+++ DATA RECORDS +++

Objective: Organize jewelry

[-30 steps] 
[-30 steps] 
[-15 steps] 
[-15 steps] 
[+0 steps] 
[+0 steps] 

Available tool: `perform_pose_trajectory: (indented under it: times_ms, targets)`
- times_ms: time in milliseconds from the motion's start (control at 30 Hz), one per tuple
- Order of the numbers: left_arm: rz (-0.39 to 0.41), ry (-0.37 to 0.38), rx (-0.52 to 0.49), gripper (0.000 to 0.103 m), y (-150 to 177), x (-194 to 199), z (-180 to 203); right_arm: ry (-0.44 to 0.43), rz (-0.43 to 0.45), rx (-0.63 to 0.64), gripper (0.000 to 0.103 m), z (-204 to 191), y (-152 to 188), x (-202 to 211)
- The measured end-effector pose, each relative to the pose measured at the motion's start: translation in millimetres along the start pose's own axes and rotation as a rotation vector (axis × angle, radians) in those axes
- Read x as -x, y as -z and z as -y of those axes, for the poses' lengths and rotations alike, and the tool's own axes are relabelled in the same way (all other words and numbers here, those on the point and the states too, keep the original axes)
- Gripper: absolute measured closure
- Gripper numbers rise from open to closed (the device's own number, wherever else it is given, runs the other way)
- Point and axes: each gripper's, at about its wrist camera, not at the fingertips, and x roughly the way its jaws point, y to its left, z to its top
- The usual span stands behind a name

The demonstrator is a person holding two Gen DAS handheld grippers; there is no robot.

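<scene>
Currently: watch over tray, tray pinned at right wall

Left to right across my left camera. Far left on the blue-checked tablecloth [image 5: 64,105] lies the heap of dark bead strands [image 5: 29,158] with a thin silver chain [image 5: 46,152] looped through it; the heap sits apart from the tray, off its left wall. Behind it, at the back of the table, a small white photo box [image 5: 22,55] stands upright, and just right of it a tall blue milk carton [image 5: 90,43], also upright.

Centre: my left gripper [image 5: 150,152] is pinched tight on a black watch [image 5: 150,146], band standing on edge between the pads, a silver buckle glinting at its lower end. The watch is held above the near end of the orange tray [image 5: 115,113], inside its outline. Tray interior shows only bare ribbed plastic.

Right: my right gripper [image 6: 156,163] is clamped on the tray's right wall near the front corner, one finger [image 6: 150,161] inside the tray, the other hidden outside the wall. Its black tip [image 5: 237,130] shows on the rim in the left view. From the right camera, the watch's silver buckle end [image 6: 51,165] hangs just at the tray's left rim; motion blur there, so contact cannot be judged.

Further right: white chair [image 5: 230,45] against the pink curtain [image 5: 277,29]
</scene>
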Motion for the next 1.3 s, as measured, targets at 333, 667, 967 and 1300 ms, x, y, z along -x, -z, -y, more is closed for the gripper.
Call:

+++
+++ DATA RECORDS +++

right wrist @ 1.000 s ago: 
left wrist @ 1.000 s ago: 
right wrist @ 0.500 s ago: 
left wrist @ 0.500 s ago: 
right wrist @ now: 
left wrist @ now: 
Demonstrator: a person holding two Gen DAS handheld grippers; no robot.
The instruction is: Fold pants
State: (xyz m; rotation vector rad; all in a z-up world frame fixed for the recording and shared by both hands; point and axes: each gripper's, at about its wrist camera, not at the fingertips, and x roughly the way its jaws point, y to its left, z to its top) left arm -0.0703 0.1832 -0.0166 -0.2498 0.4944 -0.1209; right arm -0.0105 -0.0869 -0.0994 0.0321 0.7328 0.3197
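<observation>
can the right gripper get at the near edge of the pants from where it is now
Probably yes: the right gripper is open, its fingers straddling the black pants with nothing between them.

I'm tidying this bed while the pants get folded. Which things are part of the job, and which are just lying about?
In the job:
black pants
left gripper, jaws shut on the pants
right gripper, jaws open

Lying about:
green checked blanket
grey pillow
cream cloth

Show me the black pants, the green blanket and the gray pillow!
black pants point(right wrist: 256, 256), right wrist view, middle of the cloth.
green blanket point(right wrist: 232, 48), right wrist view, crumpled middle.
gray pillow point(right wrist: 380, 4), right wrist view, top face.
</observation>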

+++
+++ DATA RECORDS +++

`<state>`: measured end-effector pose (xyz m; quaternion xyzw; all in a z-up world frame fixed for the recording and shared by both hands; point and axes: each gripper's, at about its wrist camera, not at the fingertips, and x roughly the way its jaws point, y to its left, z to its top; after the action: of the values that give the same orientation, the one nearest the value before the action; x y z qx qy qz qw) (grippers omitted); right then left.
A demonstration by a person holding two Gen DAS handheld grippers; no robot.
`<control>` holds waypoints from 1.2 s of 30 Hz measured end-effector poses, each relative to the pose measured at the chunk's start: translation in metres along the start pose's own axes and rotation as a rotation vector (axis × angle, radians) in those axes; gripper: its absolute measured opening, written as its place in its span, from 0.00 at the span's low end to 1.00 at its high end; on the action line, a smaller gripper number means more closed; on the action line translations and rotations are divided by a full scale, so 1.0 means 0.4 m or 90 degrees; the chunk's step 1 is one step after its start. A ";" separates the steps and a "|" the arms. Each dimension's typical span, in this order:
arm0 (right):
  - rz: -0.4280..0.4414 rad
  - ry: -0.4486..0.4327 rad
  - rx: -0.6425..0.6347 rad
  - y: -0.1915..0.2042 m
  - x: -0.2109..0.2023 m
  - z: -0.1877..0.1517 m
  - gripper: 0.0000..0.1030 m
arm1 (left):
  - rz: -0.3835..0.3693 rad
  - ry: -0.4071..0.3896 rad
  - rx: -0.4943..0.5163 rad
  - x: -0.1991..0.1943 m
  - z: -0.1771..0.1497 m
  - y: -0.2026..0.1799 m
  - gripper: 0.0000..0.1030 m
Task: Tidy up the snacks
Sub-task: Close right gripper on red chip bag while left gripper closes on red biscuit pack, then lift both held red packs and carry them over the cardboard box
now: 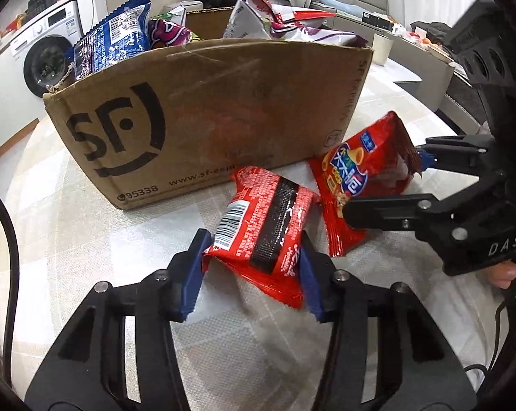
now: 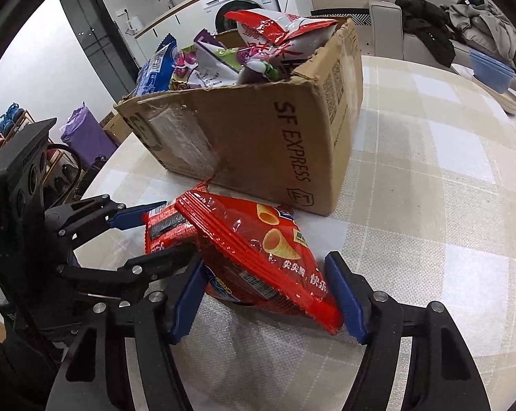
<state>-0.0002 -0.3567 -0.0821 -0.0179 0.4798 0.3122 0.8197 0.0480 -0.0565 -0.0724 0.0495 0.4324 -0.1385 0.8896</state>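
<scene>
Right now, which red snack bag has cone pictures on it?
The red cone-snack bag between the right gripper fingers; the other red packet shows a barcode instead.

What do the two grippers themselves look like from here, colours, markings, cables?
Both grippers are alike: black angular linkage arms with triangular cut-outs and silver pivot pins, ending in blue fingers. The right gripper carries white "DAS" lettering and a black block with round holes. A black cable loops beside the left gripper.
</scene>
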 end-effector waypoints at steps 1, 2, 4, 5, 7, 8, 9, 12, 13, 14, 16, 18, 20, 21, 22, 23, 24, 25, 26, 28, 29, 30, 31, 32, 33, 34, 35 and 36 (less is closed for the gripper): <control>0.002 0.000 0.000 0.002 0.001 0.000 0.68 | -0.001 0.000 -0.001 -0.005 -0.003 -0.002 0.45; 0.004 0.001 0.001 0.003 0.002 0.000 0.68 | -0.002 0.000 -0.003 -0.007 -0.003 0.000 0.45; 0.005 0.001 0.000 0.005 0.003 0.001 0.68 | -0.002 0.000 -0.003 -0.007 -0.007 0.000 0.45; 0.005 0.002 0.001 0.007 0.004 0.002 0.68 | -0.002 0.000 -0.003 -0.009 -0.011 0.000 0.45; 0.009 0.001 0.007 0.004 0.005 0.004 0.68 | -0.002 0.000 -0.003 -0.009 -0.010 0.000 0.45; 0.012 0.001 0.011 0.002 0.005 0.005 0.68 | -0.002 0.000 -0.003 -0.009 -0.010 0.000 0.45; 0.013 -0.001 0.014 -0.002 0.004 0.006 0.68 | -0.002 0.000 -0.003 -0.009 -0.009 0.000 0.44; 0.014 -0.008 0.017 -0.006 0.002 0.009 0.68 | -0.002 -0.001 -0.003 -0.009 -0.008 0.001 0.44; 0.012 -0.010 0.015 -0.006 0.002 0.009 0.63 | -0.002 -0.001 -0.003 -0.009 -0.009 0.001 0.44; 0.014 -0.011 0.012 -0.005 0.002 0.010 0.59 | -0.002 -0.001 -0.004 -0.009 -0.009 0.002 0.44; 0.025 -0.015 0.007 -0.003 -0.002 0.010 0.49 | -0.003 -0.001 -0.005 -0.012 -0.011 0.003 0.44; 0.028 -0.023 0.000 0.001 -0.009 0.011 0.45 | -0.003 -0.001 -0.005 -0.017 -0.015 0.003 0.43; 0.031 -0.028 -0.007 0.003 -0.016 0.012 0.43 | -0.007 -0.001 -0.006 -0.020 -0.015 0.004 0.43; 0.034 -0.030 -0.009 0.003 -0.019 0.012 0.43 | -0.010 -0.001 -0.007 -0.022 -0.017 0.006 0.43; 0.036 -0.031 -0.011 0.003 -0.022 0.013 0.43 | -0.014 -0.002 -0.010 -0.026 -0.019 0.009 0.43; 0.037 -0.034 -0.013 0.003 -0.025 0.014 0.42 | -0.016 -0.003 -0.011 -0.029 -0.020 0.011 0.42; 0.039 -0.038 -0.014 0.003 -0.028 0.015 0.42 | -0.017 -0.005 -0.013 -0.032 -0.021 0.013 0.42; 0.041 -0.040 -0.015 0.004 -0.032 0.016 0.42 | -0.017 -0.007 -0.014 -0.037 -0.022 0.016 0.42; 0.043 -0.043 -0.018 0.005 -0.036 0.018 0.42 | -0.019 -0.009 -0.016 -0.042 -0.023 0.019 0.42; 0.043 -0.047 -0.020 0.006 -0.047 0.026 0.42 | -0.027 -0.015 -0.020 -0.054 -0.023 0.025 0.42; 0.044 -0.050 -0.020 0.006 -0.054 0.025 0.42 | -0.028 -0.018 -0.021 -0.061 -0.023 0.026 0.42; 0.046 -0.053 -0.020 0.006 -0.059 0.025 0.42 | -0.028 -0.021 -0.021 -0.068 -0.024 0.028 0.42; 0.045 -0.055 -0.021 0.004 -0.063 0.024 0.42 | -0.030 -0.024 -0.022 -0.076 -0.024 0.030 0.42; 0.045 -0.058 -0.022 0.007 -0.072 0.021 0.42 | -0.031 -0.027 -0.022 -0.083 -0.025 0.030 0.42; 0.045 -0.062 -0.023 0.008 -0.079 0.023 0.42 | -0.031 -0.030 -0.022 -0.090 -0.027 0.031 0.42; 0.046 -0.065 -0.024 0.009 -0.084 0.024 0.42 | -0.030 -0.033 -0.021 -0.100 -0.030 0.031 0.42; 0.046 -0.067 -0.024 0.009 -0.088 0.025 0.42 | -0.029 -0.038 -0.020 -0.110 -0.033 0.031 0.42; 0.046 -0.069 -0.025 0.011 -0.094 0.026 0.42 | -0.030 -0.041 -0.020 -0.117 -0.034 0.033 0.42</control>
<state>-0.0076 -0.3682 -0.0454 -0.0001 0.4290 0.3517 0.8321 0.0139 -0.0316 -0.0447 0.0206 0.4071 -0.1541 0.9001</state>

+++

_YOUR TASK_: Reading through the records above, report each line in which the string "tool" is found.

_EXERCISE OUTPUT_:
Available tool: `perform_pose_trajectory: (indented under it: times_ms, targets)`
- Read x as -x, y as -z and z as -y of those axes, for the poses' lengths and rotations alike, and the tool's own axes are relabelled in the same way (all other words and numbers here, those on the point and the states too, keep the original axes)

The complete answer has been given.